The user will be presented with a list of models, including models already installed locally and recommended models. The necessary configuration will be created for your chosen tool.

% ollama launch claude --config

Model Configuration

Select model: Type to filter...
  > glm-4.7:cloud - recommended
    kimi-k2.5:cloud - recommended
    llama3
    qwen3-coder-next:cloud
    glm-4.7-flash - Recommended (requires ~25GB VRAM), install?
    qwen3:8b - Recommended (requires ~11GB VRAM), install?
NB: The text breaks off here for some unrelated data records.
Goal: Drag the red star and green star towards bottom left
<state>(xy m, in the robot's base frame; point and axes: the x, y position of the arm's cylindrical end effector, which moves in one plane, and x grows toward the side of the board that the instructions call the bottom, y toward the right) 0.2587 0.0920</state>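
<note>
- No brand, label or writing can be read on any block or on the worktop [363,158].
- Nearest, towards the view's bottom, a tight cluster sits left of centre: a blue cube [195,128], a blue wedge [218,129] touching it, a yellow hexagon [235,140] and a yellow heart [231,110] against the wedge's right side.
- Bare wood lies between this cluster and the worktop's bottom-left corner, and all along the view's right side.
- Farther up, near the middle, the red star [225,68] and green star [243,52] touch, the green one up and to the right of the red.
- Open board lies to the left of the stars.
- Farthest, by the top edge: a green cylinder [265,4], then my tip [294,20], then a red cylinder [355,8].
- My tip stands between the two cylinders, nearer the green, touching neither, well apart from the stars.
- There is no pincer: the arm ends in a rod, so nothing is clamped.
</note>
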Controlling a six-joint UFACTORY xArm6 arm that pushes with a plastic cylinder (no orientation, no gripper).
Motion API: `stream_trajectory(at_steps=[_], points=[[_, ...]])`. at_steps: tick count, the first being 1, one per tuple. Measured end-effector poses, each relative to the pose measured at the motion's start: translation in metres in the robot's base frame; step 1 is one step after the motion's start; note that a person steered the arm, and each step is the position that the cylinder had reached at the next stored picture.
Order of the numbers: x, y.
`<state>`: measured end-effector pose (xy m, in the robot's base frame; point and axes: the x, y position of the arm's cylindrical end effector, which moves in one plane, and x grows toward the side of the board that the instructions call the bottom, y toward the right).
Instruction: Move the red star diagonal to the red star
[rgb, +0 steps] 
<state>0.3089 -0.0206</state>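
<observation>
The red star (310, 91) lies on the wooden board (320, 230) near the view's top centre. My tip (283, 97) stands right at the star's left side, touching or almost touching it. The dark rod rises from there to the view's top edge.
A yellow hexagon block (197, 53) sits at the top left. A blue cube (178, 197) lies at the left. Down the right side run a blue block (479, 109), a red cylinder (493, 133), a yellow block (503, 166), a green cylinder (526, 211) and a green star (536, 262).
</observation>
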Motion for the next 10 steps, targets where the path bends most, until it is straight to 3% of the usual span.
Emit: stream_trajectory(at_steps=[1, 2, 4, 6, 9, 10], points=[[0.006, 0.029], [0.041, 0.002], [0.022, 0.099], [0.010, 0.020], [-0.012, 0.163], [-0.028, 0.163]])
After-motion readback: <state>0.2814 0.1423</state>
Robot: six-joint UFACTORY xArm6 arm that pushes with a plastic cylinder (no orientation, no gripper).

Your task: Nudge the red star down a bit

The configuration will be saved allowing you to launch Claude Code with the desired model from now on:

ollama launch claude

You will want to use claude’s CLI options. For that it’s to set some environment variables and launch it directly:

export ANTHROPIC_AUTH_TOKEN=ollama
export ANTHROPIC_BASE_URL=http://localhost:11434
export CLAUDE_CODE_DISABLE_NONESSENTIAL_TRAFFIC=1
claude

Check the docs ( running Claude Code and Codex with Local LLMs ) for more options.

You can create a helper function and add it to ~/.zshrc or ~/.bashrc:

clawd() {
  export ANTHROPIC_AUTH_TOKEN=ollama
  export ANTHROPIC_BASE_URL=http://localhost:11434
  export CLAUDE_CODE_DISABLE_NONESSENTIAL_TRAFFIC=1
  claude "$@"
}

Then invoke clawd with whatever parameters you need:

clawd --agent Plan

If you have trouble running larger models locally, Ollama also offers a cloud service with hosted models that has full context length and generous limits even at the free tier. Currently Ollama provides a 5-hour coding session window for this service. These models are clearly outlined by the :cloud tag.

OpenClaw and ollama

OpenClaw’s setup is non-trivial, as it depends on Node.js. Again using brew makes things easier, as it will install dependencies.

brew install openclaw-cli

It’s recommended you use the Quick Start wizard for easier setup. You can use the ollama wrapper to launch it:

ollama launch openclaw --config

This will streamline the setup and avoid a couple of questions. You can also use the standard process:

openclaw onboard

Just make sure to select the right options for questions regarding auth and model provider.

Follow the prompts to set up all the connectors you need and the agent personality.

Your context will be saved, next time you want to run the agent you’ll be able to avoid all the questions.

openclaw gateway # ensure the backend is running
openclaw tui     # start the CLI UI

VS Code support for ollama

Supposedly VS Code integration with ollama can also be configured natively. However I haven’t been able to make it work as described in the documentation.

It is possible to install a VS Code extension that connects to ollama, I’ve found that Continue works well.